Records excerpted from a collection
···

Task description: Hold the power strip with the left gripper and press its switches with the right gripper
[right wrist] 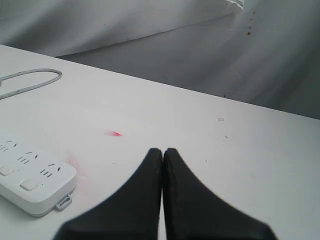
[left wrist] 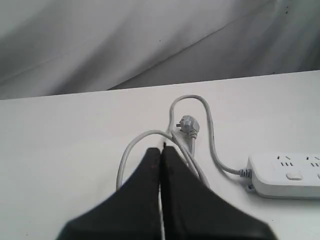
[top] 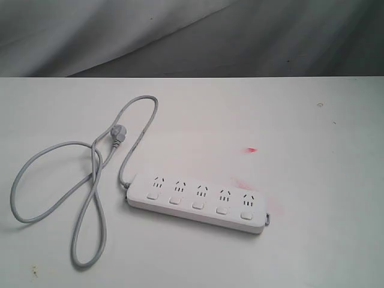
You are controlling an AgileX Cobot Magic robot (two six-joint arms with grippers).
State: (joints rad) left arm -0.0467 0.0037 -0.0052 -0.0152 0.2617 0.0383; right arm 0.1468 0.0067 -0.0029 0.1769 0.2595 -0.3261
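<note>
The white power strip point(top: 198, 201) lies flat near the middle of the table, slightly slanted. Its five white switches point(top: 198, 204) run in a row along the near side, one below each outlet. The grey cord point(top: 90, 180) loops off to the left, with the plug point(top: 119, 135) lying inside the loops. Neither arm shows in the exterior view. My left gripper point(left wrist: 161, 148) is shut and empty above the cord point(left wrist: 145, 137), with the strip's cord end point(left wrist: 287, 175) off to one side. My right gripper point(right wrist: 162, 150) is shut and empty, apart from the strip's far end point(right wrist: 35, 182).
The white table point(top: 312, 150) carries a small red mark point(top: 251, 149) and a faint pink smear beside the strip's right end. Grey draped cloth point(top: 180, 36) hangs behind the table's back edge. A small tab point(right wrist: 63, 202) sticks out at the strip's end.
</note>
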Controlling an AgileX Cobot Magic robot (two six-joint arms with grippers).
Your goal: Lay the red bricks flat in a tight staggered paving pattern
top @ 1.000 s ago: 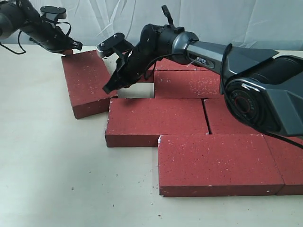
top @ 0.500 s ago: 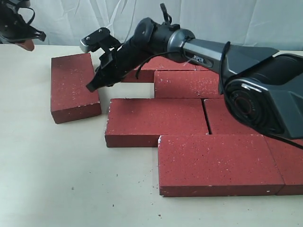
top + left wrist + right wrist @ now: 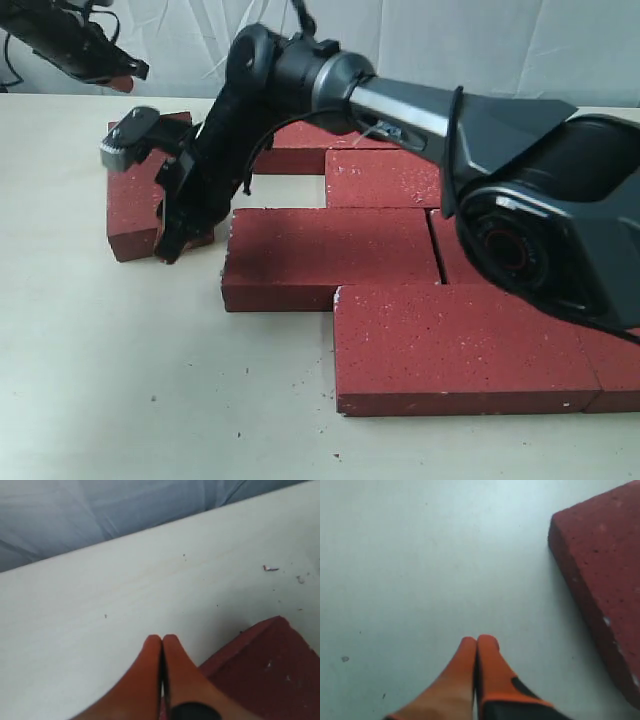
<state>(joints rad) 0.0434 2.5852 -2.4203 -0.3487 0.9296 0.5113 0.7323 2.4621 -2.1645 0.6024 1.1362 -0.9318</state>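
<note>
Several dark-red bricks lie flat in staggered rows, among them a front brick [image 3: 460,345], a middle brick [image 3: 330,255] and a rear brick [image 3: 385,178]. One loose brick [image 3: 135,200] lies apart at the left, turned lengthwise away from the rows. My right gripper [image 3: 165,255] reaches across, shut and empty, its tips down at the loose brick's near right corner. The right wrist view shows its fingertips [image 3: 477,640] over bare table beside that brick [image 3: 605,580]. My left gripper [image 3: 122,78] hangs shut and empty above the far left; its tips [image 3: 161,639] sit near a brick corner [image 3: 265,680].
The pale table [image 3: 100,380] stretches in front and to the left. A gap [image 3: 290,190] opens between the rear bricks and the middle row. A crumpled grey-white backdrop [image 3: 480,40] closes the far side. Brick crumbs [image 3: 270,568] dot the surface.
The right arm swung left and down, from the loose brick's right side to its near corner. The loose brick shifted left, then stayed put. The left gripper rose and moved away from it.
</note>
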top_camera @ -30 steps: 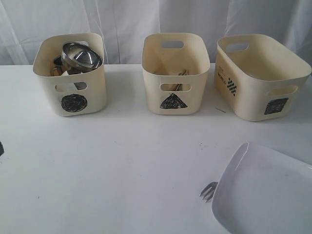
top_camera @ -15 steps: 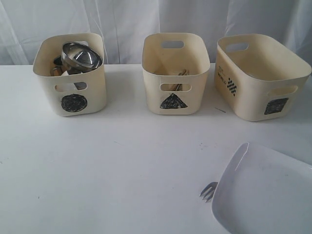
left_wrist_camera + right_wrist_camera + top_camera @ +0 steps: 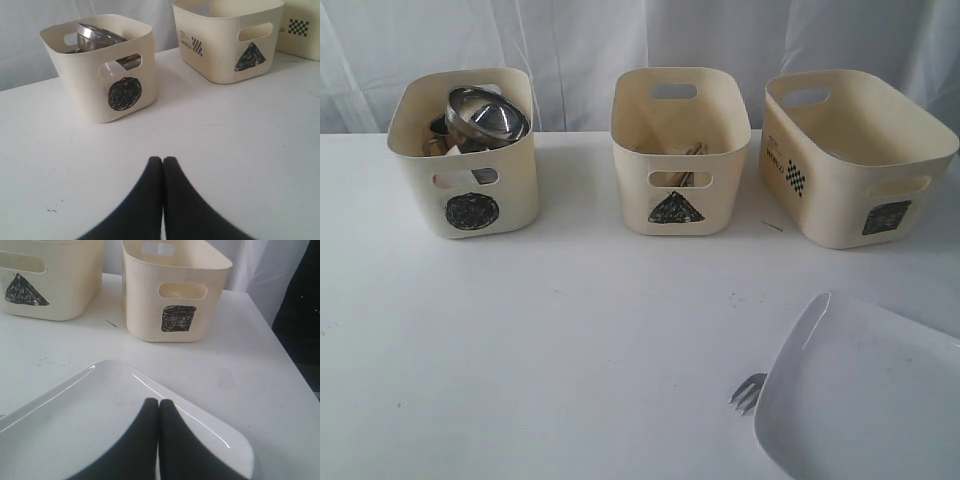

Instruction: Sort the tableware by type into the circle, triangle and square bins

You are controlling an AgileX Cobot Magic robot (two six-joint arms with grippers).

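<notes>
Three cream bins stand in a row at the back of the white counter point(image 3: 540, 340), and the triangle bin point(image 3: 640, 205) in the middle serves as the landmark. The circle bin point(image 3: 510, 205) stands to the left of the triangle bin, well apart from it, and is filled above its rim with steel pieces, a steel bowl point(image 3: 488, 115) tilted on top. The square bin point(image 3: 830, 195) stands to the right of the triangle bin, near it but not touching, turned a little at an angle, and what shows of its inside is bare. Inside the triangle bin a few thin handles point(image 3: 692, 152) lean against the wall, too small to tell apart. The plate point(image 3: 865, 400), white and squarish, lies flat on the counter nearer the camera than the triangle bin and to its right, well apart from it. The fork point(image 3: 748, 392) lies in front of the triangle bin and slightly to its right; only its tines show, at the plate's left rim. The left end effector point(image 3: 163, 162) has its fingers pressed together on nothing, over bare counter on the circle bin's side of the triangle bin. The right end effector point(image 3: 158, 404) also has its fingers together with nothing between them, above the plate; whether it touches the plate cannot be told
</notes>
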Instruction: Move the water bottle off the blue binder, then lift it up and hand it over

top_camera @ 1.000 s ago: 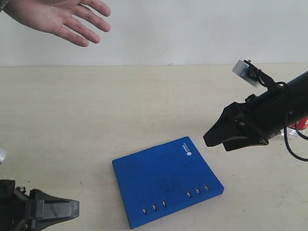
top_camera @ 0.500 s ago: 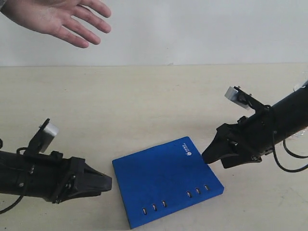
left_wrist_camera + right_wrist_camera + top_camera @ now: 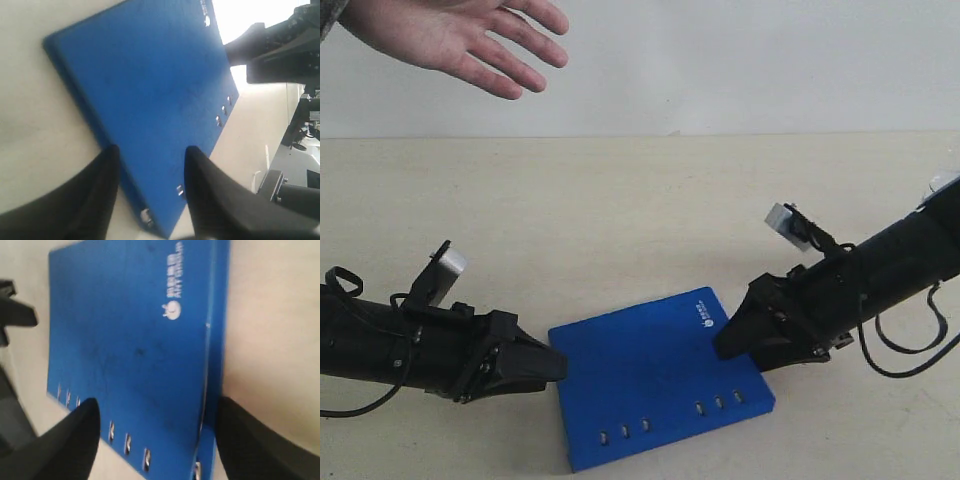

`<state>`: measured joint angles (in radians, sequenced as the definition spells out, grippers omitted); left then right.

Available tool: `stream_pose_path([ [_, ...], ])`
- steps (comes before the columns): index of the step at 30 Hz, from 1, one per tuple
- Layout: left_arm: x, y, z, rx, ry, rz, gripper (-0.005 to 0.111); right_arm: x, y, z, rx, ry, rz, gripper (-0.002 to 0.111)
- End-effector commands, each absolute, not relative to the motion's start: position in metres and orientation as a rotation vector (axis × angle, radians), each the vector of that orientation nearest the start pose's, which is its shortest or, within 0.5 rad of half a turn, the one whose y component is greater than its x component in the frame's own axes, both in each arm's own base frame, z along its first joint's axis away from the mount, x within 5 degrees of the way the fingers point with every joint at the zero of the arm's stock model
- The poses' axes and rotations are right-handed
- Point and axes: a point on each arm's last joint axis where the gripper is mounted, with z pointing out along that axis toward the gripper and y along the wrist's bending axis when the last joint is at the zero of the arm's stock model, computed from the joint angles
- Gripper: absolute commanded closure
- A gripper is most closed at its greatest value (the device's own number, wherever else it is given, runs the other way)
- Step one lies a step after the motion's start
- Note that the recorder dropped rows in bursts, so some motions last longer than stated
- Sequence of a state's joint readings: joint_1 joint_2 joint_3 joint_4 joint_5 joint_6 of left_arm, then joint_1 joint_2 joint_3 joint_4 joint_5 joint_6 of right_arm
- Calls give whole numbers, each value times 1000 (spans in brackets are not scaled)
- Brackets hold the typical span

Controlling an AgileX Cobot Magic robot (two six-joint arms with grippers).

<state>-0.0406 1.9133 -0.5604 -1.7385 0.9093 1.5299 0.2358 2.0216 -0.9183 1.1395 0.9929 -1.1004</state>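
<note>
The blue binder [image 3: 655, 380] lies flat on the table with nothing on it. My left gripper [image 3: 562, 366] is at its left edge, low over the table. In the left wrist view this gripper [image 3: 150, 161] is open, its fingers [image 3: 102, 172] straddling the edge of the binder [image 3: 150, 85]. My right gripper [image 3: 720, 342] is at the binder's right edge near the white logo [image 3: 709, 319]. It is open too [image 3: 157, 416], with the edge of the binder [image 3: 130, 330] between its fingers [image 3: 82, 422]. The water bottle is out of view.
A person's open hand [image 3: 460, 35] hovers palm up at the far left, above the table's back edge. The beige table [image 3: 620, 220] stretches behind the binder to a white wall. The right arm's cables [image 3: 910, 345] hang close to the table.
My left arm has swung in from the lower left corner to the binder's left edge. My right gripper has dropped and moved left to the right edge. The binder has shifted slightly.
</note>
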Motion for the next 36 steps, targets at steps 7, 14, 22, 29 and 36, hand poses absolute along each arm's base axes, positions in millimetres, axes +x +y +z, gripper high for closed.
stream_pose_path([
  [7, 254, -83, 95, 8, 2504, -1291, 66, 257, 184, 117, -927, 2546, 1710, 48],
  [14, 253, -85, 98, 18, 2480, -1338, 66, 257, 185, 122, -932, 2522, 1708, 74],
  [22, 252, -88, 103, 55, 2430, -1411, 66, 263, 189, 125, -854, 2455, 1738, 88],
  [29, 252, -87, 102, 105, 2423, -1375, 66, 264, 191, 127, -813, 2435, 1754, 80],
  [36, 250, -93, 112, 148, 2321, -1527, 66, 247, 221, 130, -949, 2328, 1789, 77],
])
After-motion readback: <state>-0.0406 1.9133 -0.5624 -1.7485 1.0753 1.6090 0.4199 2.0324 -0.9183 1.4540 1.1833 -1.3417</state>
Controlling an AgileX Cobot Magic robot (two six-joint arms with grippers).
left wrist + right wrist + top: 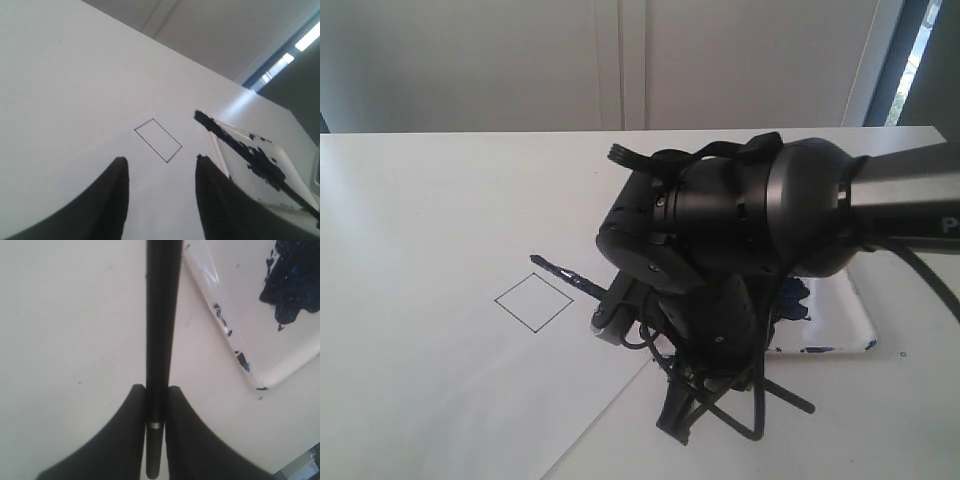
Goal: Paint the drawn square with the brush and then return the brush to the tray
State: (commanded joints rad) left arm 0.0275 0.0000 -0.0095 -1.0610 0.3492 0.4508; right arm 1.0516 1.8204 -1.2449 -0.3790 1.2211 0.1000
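Observation:
The drawn square (533, 300) is a thin black outline on white paper, and its inside is white. My right gripper (611, 303) is shut on the brush (570, 277). The brush's dark tip hangs just off the square's right corner and is apart from the line. In the right wrist view the black handle (161, 315) runs out from between the shut fingers of the gripper (156, 387). The tray (850, 318) lies to the right, behind the arm. My left gripper (160, 160) is open and empty. It faces the square (157, 140), the brush tip (202, 119) and the tray (300, 165).
The white paper sheet (470, 380) covers the left of the table; its edge runs diagonally at the front. Dark blue paint blotches (292, 285) sit in the tray (220, 325). My bulky right arm (770, 215) and its cables hide the middle of the scene.

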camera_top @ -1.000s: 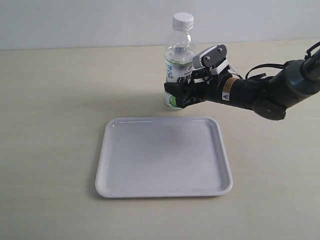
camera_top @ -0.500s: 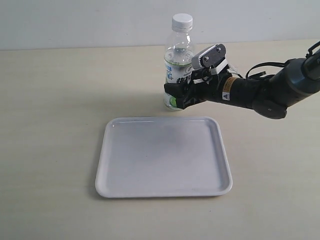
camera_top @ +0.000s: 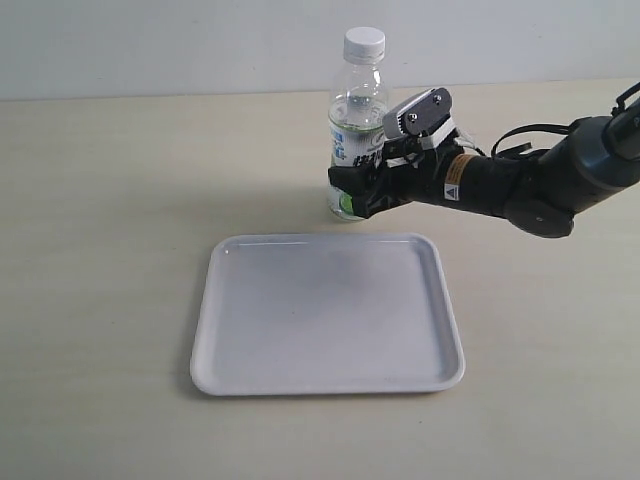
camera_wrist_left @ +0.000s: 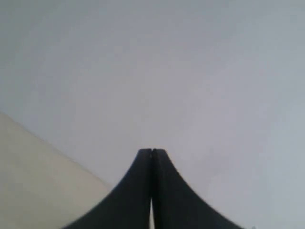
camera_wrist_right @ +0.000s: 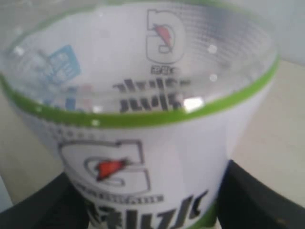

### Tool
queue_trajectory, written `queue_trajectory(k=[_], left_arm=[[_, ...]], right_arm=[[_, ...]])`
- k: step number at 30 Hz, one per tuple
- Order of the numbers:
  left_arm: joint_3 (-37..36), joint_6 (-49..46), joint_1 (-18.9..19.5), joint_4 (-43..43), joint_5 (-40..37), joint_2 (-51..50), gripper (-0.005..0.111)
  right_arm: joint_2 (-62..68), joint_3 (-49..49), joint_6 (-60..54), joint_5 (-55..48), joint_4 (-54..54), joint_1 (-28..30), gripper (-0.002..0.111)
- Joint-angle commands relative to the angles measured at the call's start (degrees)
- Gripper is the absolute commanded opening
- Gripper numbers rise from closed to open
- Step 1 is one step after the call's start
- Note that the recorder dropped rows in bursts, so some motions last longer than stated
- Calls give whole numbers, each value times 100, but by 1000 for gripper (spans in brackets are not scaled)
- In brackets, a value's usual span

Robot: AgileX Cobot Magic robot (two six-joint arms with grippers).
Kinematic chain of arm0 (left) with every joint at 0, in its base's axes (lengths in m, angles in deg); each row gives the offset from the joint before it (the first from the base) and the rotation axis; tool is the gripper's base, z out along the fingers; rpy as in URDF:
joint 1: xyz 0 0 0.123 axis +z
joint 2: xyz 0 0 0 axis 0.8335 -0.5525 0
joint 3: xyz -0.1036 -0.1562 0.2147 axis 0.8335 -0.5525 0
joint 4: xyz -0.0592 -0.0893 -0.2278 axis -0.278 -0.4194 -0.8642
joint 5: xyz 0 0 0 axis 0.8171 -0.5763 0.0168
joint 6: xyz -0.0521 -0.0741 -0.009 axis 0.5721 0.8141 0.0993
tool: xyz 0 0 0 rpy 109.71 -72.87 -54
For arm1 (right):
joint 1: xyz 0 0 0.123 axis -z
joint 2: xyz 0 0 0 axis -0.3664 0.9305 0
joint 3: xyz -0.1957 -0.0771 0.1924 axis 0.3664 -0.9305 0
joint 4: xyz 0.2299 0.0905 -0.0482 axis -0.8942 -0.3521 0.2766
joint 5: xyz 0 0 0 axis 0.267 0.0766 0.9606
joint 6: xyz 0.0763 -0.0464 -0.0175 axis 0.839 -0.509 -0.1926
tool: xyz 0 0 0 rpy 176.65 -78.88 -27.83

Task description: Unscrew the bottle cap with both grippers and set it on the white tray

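The clear bottle [camera_top: 356,120] stands upright on the table behind the white tray [camera_top: 327,313], its white cap [camera_top: 364,42] screwed on top. My right gripper [camera_top: 352,192] reaches in from the right and is shut on the bottle's lower labelled part. In the right wrist view the white-green label [camera_wrist_right: 157,157] fills the frame, with a dark finger [camera_wrist_right: 252,200] pressed against each side. My left gripper [camera_wrist_left: 151,153] is out of the exterior view; in the left wrist view its two dark fingertips meet, with nothing between them, before a plain grey background.
The pale table top [camera_top: 110,220] spreads around the tray, with a light wall [camera_top: 150,45] behind it. The right arm [camera_top: 540,185] and its cables lie low over the table's right side.
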Motion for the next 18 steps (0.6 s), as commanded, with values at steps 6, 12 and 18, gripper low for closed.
queue_trajectory(k=[6, 12, 18], left_arm=[[1041, 449, -55, 726, -288, -1962, 0], [3974, 460, -1237, 2852, -926, -5879, 0], [6144, -1913, -2209, 2715, -2688, -7589, 0]], right_arm=[[-40, 22, -155, -184, -530, -9, 0], [-40, 22, -314, -373, -100, -9, 0], [-40, 32, -290, -645, 719, -9, 0]])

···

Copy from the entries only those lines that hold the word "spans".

- Calls give whole numbers, each value times 1000 (spans in brackets are not scaled)
- Calls give whole numbers, each value times 100, but by 1000 for gripper (spans in brackets are not scaled)

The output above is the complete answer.